● **Description of the task**
When a line below contains the string "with", show that line.
===
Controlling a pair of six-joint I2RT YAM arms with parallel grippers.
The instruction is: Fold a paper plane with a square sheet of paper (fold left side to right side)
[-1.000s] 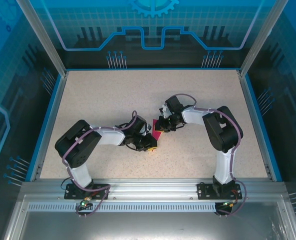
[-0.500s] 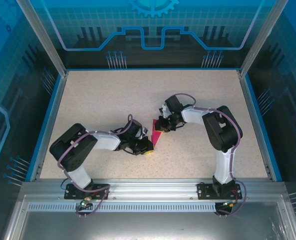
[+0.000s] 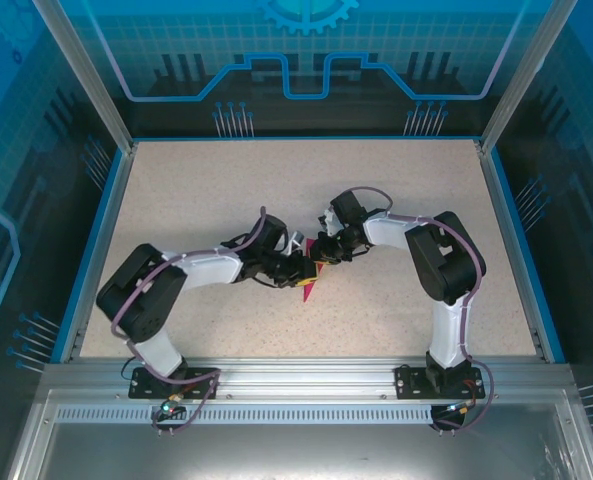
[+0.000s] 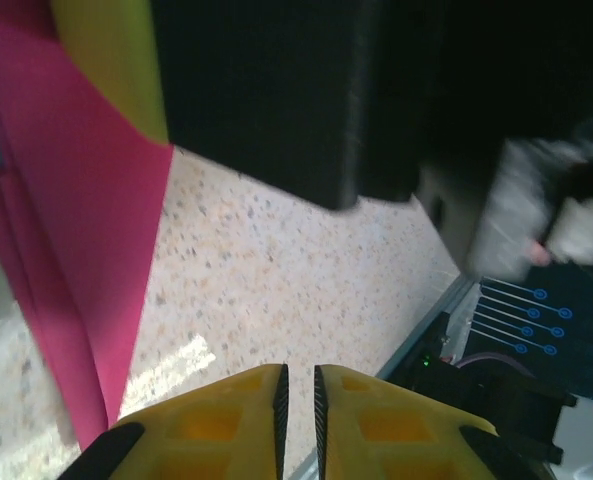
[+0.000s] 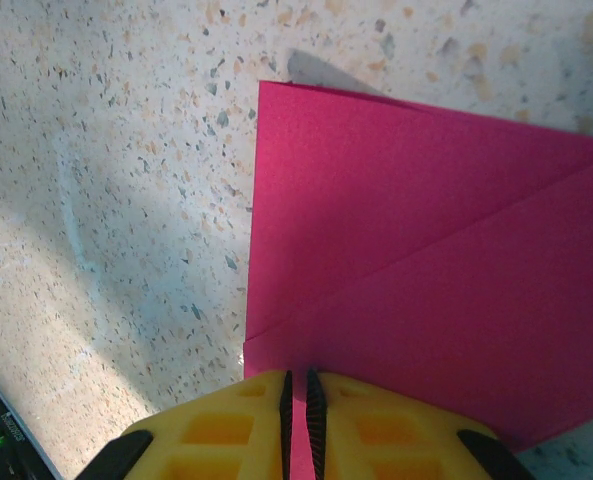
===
● **Reply**
Controlling a pair of six-joint I2RT YAM arms with parallel grippers.
The instruction is: Fold a paper plane with a square sheet of paper (fold left side to right side)

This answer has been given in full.